Tuesday, March 29, 2011

Eis polla eti, Despota!


Regular readers who are interested in such things may already be aware of the election late last week of 40-year-old Ukrainian Catholic bishop Sviatoslav Shevchuk as Major Archbishop of Kyiv-Halyč. The youngest hierarch chosen to lead the Ukrainian Greek Catholic Church since Metropolitan Andrey Sheptytsky - who was enthroned in 1901 at the age of 35 and served until his death in 1944 - the new Major Archbishop could potentially serve for as many years and have as significant a long-term influence as his legendary predecessor did in the last century.

As we reach the midway point of Lent, I pray that we may take some inspiration from some words from a sermon preached by the new Major Archbishop at his enthronement on Sunday, available in an English translation posted by Rocco Palmo on Whispers in the Loggia:
Beloved in Christ, brothers and sisters!

Glory to Jesus Christ!

"We praise your Cross, Lord, and glorify Your holy resurrection!”

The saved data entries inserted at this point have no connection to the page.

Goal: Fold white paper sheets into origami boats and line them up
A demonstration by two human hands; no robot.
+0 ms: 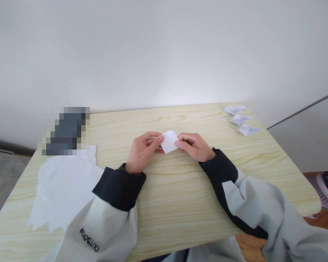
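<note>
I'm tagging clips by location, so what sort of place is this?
Probably a plain room at home: a light wooden table against a bare white wall, loose white sheets, and a half-folded paper.

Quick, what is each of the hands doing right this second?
Left hand: closed, pinching the left side of the folded white paper.
Right hand: closed, pinching the same paper's right side.

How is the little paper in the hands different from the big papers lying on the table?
The folded paper is small; the flat sheets are far larger. The folded paper is creased into a pointed shape; the flat sheets lie unfolded in a fanned pile. The folded paper is pinched between the left hand and right hand; the flat sheets rest on the table, in neither hand. Both are white paper.
</note>
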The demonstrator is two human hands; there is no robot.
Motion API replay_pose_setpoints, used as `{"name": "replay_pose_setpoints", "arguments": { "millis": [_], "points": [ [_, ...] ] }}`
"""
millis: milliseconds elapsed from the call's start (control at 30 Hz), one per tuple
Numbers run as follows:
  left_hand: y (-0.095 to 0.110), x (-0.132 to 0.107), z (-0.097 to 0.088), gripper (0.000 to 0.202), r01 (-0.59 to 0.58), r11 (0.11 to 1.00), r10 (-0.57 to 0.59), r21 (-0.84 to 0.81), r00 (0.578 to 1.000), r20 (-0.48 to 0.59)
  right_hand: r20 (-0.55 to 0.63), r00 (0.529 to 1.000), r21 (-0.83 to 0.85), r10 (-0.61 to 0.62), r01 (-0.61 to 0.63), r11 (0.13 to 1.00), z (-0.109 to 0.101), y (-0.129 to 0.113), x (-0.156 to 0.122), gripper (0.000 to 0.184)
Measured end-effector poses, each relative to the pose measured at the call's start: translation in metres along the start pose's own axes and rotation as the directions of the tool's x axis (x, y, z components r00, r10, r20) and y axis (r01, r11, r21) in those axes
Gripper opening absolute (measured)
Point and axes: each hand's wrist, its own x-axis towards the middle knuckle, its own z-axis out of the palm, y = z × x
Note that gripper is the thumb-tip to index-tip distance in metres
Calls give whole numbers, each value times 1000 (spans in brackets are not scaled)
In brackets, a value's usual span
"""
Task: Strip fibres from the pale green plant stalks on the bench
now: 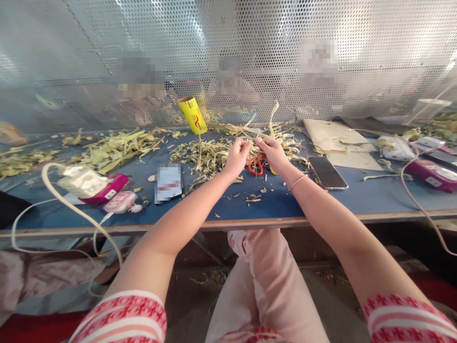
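My left hand (pixel 239 155) and my right hand (pixel 274 151) meet over the table, fingertips nearly together. Both are closed in a pinch on a thin, pale leaf strip, mostly hidden by the fingers. A longer pale strip (pixel 273 116) sticks up behind my right hand. Just below the fingers lie orange-handled scissors (pixel 255 166), partly covered. Some yellow (pixel 273 170) shows under my right hand. A heap of dry, greenish leaf shreds (pixel 210 155) spreads behind and around my hands.
A yellow printed tube (pixel 193 115) stands tilted on a thin stick. Left are a leaf pile (pixel 114 150), a purple-and-white device (pixel 103 186) with cables and a blurred phone-like object (pixel 168 183). Right are a black phone (pixel 327 173), cardboard (pixel 332 136) and another purple device (pixel 432 174). Perforated metal (pixel 264 43) rises behind.
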Motion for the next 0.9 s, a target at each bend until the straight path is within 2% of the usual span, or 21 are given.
{"name": "replay_pose_setpoints", "arguments": {
  "millis": [167,333,433,533,700,900],
  "points": [
    [5,-5,2,32,64,996,-77,61,968,237,-44,992,-265,-117,101,959,-7,4,4,43],
    [4,-6,4,36,118,988,-85,-97,952,295,-33,984,-277,-175,159,948,-8,4,5,39],
    [3,-5,5,37,175,962,-121,-209,962,247,-40,981,-259,-188,171,951,-7,2,4,41],
    [2,-4,6,36,202,939,-166,-279,975,148,-35,978,-236,-207,193,952,-5,1,3,44],
    [0,-2,6,41,119,948,-125,-294,992,-2,-4,977,-204,-213,208,957,-1,-3,-1,49],
    [1,-2,6,43,87,956,-112,-281,991,-72,1,979,-213,-206,202,956,0,-5,-2,46]
  ]
}}
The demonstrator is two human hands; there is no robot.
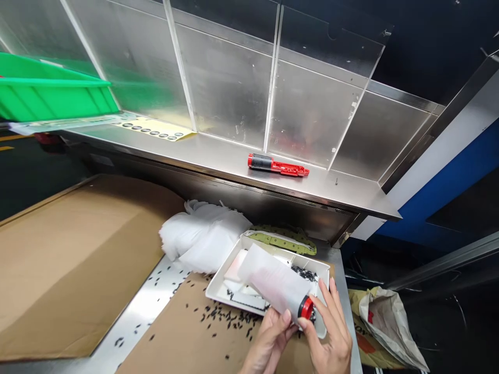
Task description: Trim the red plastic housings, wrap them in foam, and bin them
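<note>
The green crate [58, 98] was the biggest container I could see, sitting at the left end of the metal shelf [218, 156], with only a sliver of red showing inside it. Past the right edge of the counter [138, 311], a paper sack [390, 324] gaped, a scrap of red in its mouth. The white tray [224, 271] held pale flat pieces [249, 297] and, toward its right end, a heap of small black pieces [304, 273]; more were scattered in front of it.

Over the tray, a translucent white sleeve [273, 278] covered most of a red-and-black cylindrical part [307, 307]. Its glossy red end and black band poked out, and a pinkish tinge showed through the sleeve. The left hand's [268, 340] grip was clamped on the sleeve; the right hand's [332, 332] grip was closed around the red end.
</note>
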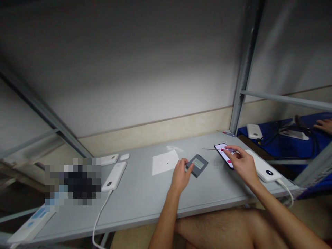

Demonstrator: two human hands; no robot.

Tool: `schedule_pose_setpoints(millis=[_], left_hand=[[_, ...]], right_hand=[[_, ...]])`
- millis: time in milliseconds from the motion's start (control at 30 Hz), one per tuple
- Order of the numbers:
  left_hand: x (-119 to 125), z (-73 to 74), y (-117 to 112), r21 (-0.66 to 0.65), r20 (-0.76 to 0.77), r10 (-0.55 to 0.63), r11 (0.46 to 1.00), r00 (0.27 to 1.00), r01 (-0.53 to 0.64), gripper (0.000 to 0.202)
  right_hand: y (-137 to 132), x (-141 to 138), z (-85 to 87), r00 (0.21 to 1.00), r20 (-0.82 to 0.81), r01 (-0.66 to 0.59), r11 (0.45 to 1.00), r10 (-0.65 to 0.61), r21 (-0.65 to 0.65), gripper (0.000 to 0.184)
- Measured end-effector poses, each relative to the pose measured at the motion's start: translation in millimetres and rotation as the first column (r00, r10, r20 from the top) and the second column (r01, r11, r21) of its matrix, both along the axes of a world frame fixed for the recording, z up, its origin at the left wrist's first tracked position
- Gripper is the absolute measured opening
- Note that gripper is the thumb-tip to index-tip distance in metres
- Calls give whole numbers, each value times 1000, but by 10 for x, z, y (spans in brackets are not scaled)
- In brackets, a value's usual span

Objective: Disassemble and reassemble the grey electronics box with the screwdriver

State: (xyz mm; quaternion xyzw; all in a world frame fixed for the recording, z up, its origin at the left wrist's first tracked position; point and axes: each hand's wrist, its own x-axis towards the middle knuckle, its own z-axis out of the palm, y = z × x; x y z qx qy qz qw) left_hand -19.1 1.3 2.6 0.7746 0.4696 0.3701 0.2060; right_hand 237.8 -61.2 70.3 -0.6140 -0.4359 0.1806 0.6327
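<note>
My left hand (pixel 182 173) grips the left edge of a flat dark grey rectangular device (pixel 202 169) with a pale greenish label, low over the table. Its thumb is on the near side and the fingers are at the far corner. My right hand (pixel 240 160) is closed around the handle of a thin screwdriver (pixel 211 149), held level with its metal shaft pointing left. Below that hand a smartphone (pixel 220 146) with a lit screen lies on the table, partly covered by the fingers. A white sheet of paper (pixel 163 163) with a small dark speck lies left of the device.
White power banks (pixel 118 174) (pixel 269 176) with cables flank the grey table (pixel 140 204). A second screwdriver (pixel 228 134) lies at the back right corner. Metal posts (pixel 246 65) rise beside the table. Another person's hand (pixel 325 125) rests over a blue surface at right.
</note>
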Motion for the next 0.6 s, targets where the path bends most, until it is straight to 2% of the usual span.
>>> schedule_pose_setpoints(millis=[133, 267, 300, 400, 600], left_hand=[[20, 109, -78, 73, -35, -74, 994, 997, 76, 16], [42, 173, -148, 120, -96, -247, 959, 964, 257, 67], [46, 170, -154, 110, -115, -272, 952, 955, 284, 72], [64, 134, -149, 88, -117, -268, 956, 956, 279, 59], [82, 140, -160, 97, -2, -219, 971, 976, 218, 33]], right_hand=[[26, -28, -27, 1000, 14, -27, 999, 27, 35, 54], [33, -32, -35, 999, 6, -49, 997, 49, 56, 50], [32, -31, -36, 998, -1, -60, 996, 60, 59, 49], [33, -28, -40, 995, -41, -91, 992, 95, 90, 50], [69, -68, -34, 978, -149, -120, 981, 143, 153, 48]])
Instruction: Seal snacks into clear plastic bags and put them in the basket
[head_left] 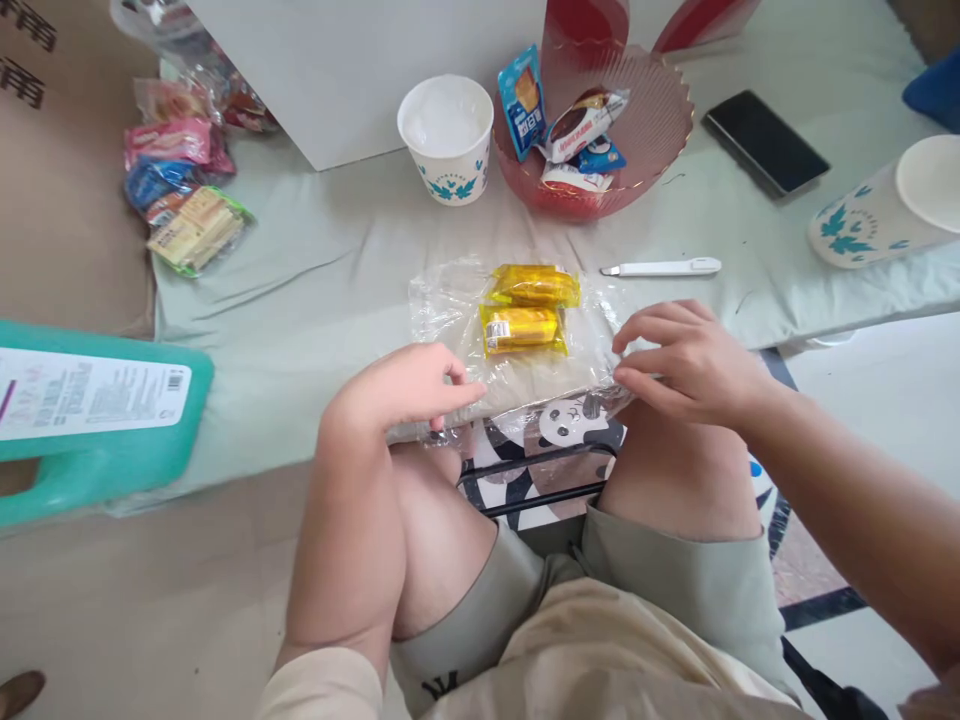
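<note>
Two yellow-wrapped snack packets lie one behind the other on a crinkled clear plastic sheet. The near edge of the sheet hangs over the front of the table. At its near left, my left hand has curled fingers closed on the plastic, with the wrist bent. My right hand pinches the right edge of the same plastic between bent fingers and thumb. Behind the right hand lies a small white utility knife. Neither hand touches the packets.
Toward the back stand a paper cup and a pink bowl of wrapped snacks. A phone and another cup are at right. Snack packs and a green jug sit at left. A white box stands behind.
</note>
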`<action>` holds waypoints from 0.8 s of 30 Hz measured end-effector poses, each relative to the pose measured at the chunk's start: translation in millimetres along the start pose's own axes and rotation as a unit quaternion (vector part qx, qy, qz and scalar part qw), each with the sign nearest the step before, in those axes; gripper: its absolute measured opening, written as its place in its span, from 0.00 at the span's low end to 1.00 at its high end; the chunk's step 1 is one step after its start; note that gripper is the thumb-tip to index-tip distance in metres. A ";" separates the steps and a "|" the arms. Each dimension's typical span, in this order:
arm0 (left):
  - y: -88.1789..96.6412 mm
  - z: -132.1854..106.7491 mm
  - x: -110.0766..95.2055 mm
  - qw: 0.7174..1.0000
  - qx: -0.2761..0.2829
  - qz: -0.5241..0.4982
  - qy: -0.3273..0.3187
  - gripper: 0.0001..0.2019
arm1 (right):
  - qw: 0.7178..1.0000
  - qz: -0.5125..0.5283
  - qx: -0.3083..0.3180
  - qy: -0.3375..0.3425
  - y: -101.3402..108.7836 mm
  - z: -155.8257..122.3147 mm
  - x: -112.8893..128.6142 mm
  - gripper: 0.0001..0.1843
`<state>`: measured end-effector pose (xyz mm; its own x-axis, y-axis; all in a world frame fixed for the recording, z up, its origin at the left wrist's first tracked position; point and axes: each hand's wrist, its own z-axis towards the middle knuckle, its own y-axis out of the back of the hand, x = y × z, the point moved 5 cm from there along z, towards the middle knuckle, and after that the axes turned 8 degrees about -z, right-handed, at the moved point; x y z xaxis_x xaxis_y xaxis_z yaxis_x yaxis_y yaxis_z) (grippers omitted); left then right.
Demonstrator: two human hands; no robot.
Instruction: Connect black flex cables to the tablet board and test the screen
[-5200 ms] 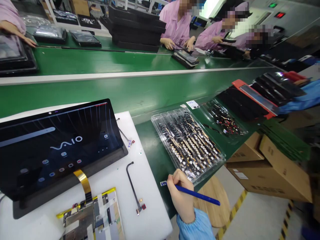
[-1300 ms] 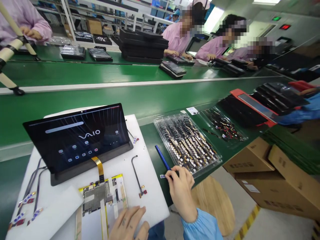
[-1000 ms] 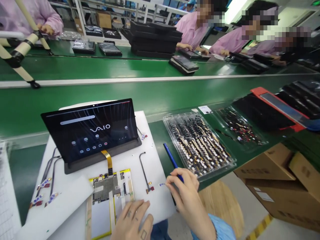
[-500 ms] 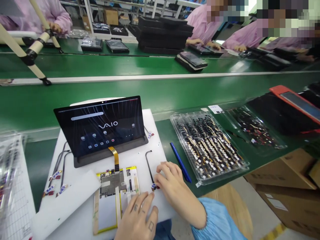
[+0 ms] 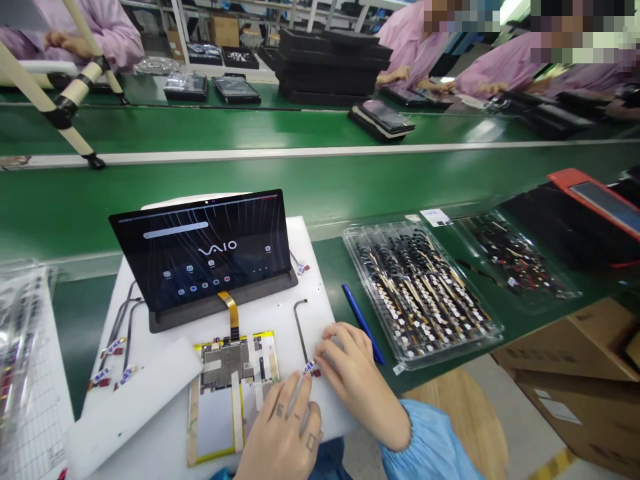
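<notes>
My right hand [image 5: 353, 367] pinches the small labelled end [image 5: 311, 367] of a thin black flex cable [image 5: 300, 327] on the white work board [image 5: 320, 280]. My left hand [image 5: 280, 430] rests at the board's near edge, by a circuit board [image 5: 223, 363] on a yellow-edged battery pack [image 5: 213, 427]. A thin pale strip [image 5: 295, 393] runs from its fingers toward the cable end. A gold ribbon cable [image 5: 230, 313] links that board to a lit VAIO tablet [image 5: 200, 250] standing in a dark case. A blue pen [image 5: 363, 331] lies beyond my right hand.
Clear trays of cables [image 5: 420, 293] sit on the green bench to the right. Labelled flex cables [image 5: 117, 333] and a white foam sheet [image 5: 140, 400] lie left. Cardboard boxes [image 5: 565, 367] and a wooden stool [image 5: 460, 427] are lower right. Co-workers in pink smocks sit beyond the conveyor.
My right hand has put the blue pen down on the bench and moved left onto the cable end. A pale strip now shows by my left hand's fingers.
</notes>
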<state>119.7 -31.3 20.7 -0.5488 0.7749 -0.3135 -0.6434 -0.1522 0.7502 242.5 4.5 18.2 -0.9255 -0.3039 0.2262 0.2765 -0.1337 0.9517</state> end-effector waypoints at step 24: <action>-12.2 -12.3 -3.5 0.997 0.064 0.040 -0.008 0.15 | 0.999 0.003 -0.008 0.046 0.8 4.7 9.5 0.10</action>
<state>122.8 -39.7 5.5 -0.5861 0.7737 -0.2407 -0.5243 -0.1356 0.8407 232.7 6.0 22.1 -0.8964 -0.3901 0.2104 0.2860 -0.1463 0.9470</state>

With these words today, the Church of Christ focuses on the Honest and True Cross. Today, as we pass the halfway point of our Lenten journey, the Life-Giving Tree is given to us, that we might find in it a source of strength and courage to go on to the Resurrection, to put the Sign of the Cross at the center of our lives.

In his Epistle to the Philippians, St Paul has left us a unique early Christian hymn that a young Church, newly enlivened by the Holy Spirit, solemnly sang in its Liturgy.

The Apostle calls to us this way:

"Have among yourselves the same attitude that is also yours in Christ Jesus, Who, though he was in the form of God, did not regard equality with God, something to be grasped. Rather, he emptied himself, taking the form of a slave, coming in human likeness; and found human in appearance, he humbled himself, becoming obedient to death, even death on a cross. Because of this, God greatly exalted him and bestowed on him the name that is above every name, that at the name of Jesus every knee should bend, of those in heaven and on earth and under the earth, and every tongue confess that Jesus Christ is Lord, to the glory of God the Father (2:6-11)."

In these words, the word of the Cross is central. Here, on the one hand, we see an icon of the earthly life of Jesus Christ -- his everyday humanity en route to his death on the cross. But the Cross is the greatest moment of his humiliation, extreme humility and divine self-giving. In the second part of this hymn, however, we see Christ, who glorifies the Father. That from the death of the Cross begins the Resurrection -- the praise and triumphant discovery of his divine glory, which is the glory of the Father.

As a disciple of Christ, every Christian who follows his Lord must witness in their personal lives to the effectiveness of his paschal mystery. Only in the celestial glory of the Resurrection can one enter through its only door, through His honest and True Cross. Our vocation is to follow the Savior to the end, even until the death of the Cross. His True Cross is the lowest degree of humility and obedient disgrace, but it is exactly the place from which the Father proceeds to raise him, that we might praise the divine glory which lay before the knee that bends in heaven, on earth, and under the earth.
Please join me in praying for Major Archbishop Sviatoslav Shevchuk as he begins his mandate. May the Holy Spirit inspire him to lead the Church with great courage and wisdom for a long time to come. May God grant him many blessed years! AMDG.